WHAT TO PRODUCE: Your answer should consist of each line below that contains the string "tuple".

RECORD EXCERPTS:
· · · · · · ·
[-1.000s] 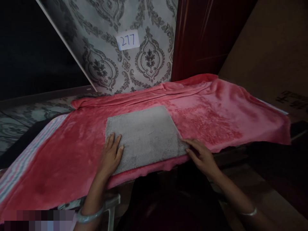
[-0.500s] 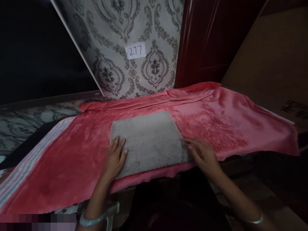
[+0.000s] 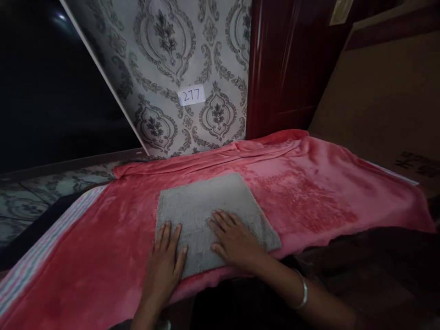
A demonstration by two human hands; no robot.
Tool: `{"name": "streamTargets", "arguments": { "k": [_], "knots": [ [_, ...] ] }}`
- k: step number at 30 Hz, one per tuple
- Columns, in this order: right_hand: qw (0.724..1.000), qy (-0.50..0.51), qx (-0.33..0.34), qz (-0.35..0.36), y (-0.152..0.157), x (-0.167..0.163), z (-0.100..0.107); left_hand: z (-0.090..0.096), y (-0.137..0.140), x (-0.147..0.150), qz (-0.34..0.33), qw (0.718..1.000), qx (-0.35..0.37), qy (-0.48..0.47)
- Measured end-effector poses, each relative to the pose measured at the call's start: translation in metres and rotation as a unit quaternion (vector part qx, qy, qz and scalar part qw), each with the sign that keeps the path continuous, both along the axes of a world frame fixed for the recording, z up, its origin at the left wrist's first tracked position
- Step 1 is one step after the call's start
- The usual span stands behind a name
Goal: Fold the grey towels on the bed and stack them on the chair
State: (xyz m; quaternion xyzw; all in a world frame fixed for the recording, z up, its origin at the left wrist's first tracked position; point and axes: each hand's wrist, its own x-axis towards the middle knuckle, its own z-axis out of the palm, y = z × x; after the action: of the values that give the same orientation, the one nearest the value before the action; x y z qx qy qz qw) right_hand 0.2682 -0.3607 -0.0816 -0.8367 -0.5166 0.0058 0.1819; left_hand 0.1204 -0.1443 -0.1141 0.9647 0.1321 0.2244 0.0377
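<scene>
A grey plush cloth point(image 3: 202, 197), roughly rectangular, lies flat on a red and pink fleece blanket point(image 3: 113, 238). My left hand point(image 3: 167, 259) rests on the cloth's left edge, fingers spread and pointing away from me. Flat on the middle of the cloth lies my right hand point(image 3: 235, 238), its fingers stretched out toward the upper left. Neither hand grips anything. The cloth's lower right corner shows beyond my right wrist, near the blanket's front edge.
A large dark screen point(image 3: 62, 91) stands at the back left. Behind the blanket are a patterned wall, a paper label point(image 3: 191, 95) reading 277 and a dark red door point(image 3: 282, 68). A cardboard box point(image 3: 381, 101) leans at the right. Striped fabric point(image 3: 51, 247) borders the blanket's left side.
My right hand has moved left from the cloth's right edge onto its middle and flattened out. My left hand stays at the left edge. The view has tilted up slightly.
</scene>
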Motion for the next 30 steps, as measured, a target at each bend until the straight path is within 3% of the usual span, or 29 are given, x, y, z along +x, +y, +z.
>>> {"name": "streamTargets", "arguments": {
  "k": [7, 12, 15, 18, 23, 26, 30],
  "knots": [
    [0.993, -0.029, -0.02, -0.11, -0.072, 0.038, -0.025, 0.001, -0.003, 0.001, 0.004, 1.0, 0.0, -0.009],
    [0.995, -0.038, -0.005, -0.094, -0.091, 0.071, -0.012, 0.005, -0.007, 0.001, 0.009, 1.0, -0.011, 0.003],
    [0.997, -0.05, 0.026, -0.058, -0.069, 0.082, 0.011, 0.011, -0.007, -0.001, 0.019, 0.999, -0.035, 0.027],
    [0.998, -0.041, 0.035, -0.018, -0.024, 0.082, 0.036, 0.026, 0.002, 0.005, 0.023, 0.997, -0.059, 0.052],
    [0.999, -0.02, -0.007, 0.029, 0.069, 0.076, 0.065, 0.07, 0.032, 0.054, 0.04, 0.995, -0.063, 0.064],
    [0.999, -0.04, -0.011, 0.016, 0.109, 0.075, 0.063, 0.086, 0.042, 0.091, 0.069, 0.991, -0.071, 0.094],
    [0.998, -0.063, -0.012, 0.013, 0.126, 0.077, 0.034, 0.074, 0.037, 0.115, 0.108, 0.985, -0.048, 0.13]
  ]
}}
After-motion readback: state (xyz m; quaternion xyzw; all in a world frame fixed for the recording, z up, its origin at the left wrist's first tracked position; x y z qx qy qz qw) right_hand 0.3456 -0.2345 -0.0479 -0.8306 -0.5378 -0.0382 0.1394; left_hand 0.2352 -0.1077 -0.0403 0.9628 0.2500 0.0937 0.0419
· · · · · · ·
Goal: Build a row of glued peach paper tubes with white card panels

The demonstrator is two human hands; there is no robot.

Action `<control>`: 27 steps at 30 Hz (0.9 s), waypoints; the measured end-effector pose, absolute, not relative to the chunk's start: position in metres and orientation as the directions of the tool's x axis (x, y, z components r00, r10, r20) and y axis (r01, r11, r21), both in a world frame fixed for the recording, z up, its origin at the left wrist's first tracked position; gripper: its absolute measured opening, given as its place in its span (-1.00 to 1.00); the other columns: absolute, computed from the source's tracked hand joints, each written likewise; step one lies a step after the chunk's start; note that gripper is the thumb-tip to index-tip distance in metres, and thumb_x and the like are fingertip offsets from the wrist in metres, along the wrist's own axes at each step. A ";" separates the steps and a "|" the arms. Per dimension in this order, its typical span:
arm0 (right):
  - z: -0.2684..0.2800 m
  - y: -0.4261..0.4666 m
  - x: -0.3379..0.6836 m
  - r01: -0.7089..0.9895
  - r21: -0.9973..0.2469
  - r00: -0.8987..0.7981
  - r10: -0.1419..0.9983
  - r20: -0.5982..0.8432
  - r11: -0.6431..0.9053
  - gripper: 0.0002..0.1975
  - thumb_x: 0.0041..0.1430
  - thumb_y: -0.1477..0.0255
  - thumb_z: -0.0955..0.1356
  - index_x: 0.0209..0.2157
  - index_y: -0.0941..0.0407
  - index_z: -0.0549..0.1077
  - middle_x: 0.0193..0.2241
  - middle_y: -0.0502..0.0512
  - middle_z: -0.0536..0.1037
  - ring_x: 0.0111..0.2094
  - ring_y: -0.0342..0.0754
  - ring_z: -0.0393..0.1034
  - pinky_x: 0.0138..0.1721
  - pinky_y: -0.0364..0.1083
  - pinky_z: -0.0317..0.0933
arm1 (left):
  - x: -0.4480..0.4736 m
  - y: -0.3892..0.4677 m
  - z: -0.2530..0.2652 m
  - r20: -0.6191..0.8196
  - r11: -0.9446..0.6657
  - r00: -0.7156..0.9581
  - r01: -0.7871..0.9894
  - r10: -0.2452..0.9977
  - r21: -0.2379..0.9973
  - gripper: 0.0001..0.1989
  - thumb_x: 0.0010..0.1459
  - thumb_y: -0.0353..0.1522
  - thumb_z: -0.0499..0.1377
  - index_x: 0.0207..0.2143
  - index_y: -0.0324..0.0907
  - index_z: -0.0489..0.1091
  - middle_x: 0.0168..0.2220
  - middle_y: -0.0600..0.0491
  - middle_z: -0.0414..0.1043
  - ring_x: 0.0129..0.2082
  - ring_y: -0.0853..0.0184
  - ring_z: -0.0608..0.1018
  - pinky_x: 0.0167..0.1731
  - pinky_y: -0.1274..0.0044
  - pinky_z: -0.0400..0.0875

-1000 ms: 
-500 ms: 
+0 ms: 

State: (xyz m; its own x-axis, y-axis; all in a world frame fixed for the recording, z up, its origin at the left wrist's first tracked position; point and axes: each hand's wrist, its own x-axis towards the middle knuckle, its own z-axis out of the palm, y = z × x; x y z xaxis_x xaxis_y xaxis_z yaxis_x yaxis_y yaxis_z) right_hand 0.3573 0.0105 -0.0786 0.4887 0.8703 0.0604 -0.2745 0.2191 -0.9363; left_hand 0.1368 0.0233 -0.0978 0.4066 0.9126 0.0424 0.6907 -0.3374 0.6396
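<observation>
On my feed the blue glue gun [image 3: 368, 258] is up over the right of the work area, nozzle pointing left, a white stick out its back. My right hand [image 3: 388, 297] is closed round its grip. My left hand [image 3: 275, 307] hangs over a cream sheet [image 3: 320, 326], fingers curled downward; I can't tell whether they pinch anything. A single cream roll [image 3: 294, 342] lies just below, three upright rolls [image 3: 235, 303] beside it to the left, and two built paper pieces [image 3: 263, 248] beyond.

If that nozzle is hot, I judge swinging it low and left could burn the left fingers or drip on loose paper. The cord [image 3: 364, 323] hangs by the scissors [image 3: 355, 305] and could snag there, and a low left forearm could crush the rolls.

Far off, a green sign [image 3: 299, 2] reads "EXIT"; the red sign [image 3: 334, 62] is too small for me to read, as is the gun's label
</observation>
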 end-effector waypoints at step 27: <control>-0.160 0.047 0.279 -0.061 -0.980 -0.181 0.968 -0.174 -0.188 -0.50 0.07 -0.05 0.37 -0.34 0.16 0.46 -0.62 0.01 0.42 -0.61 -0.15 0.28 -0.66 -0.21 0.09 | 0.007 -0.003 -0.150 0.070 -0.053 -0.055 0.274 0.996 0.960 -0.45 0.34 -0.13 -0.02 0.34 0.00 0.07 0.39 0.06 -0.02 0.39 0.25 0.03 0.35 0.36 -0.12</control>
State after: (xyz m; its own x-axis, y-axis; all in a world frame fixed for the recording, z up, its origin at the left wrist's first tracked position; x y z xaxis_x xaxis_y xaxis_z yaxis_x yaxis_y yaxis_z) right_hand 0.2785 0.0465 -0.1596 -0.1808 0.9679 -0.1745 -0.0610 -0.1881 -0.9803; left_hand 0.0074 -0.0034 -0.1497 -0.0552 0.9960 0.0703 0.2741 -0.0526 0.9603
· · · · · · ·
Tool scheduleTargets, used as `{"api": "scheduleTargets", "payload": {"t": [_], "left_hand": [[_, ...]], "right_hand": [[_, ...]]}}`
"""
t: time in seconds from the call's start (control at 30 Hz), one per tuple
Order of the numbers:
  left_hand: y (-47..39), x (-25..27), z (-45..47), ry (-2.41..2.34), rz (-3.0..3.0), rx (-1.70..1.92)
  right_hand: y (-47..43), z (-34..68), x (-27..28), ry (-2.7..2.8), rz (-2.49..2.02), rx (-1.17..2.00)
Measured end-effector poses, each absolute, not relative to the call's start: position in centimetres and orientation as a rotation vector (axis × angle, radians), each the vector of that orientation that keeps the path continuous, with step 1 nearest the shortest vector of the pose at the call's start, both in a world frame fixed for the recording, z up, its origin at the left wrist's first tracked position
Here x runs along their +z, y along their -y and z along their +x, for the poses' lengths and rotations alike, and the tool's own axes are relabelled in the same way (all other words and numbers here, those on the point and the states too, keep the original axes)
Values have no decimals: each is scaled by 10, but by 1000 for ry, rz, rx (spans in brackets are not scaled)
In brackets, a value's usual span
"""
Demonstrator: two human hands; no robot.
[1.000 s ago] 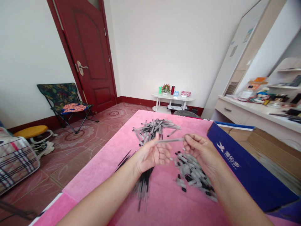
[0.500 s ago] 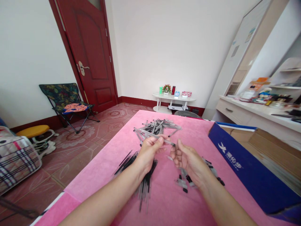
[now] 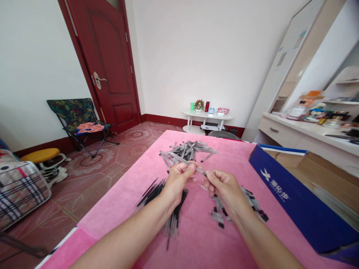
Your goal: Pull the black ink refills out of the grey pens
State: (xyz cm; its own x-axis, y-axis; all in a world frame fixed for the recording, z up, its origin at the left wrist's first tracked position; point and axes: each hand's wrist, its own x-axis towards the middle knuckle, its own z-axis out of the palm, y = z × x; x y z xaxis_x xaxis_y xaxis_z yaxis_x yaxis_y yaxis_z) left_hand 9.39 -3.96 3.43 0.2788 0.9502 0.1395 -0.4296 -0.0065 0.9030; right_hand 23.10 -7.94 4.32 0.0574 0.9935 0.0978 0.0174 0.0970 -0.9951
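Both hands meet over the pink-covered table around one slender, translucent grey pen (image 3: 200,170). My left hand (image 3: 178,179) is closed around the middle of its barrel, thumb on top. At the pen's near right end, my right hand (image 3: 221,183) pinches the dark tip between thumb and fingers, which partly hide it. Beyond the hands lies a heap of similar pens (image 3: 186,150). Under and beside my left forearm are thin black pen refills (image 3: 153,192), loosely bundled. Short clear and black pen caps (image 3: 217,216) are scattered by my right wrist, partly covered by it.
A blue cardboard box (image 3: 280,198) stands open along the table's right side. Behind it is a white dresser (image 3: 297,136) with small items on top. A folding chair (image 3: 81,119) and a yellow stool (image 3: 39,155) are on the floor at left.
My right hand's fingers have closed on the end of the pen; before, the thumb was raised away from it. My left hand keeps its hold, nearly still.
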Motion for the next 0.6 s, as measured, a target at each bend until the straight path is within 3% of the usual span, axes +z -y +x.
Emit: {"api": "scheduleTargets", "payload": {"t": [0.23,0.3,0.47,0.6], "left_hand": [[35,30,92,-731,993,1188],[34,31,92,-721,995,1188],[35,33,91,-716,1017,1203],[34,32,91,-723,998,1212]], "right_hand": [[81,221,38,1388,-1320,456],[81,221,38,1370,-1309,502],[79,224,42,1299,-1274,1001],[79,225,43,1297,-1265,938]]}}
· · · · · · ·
RESULT:
- k: step number at 30 Hz, one per tuple
t: time in seconds from the call's start (control at 30 Hz), one per tuple

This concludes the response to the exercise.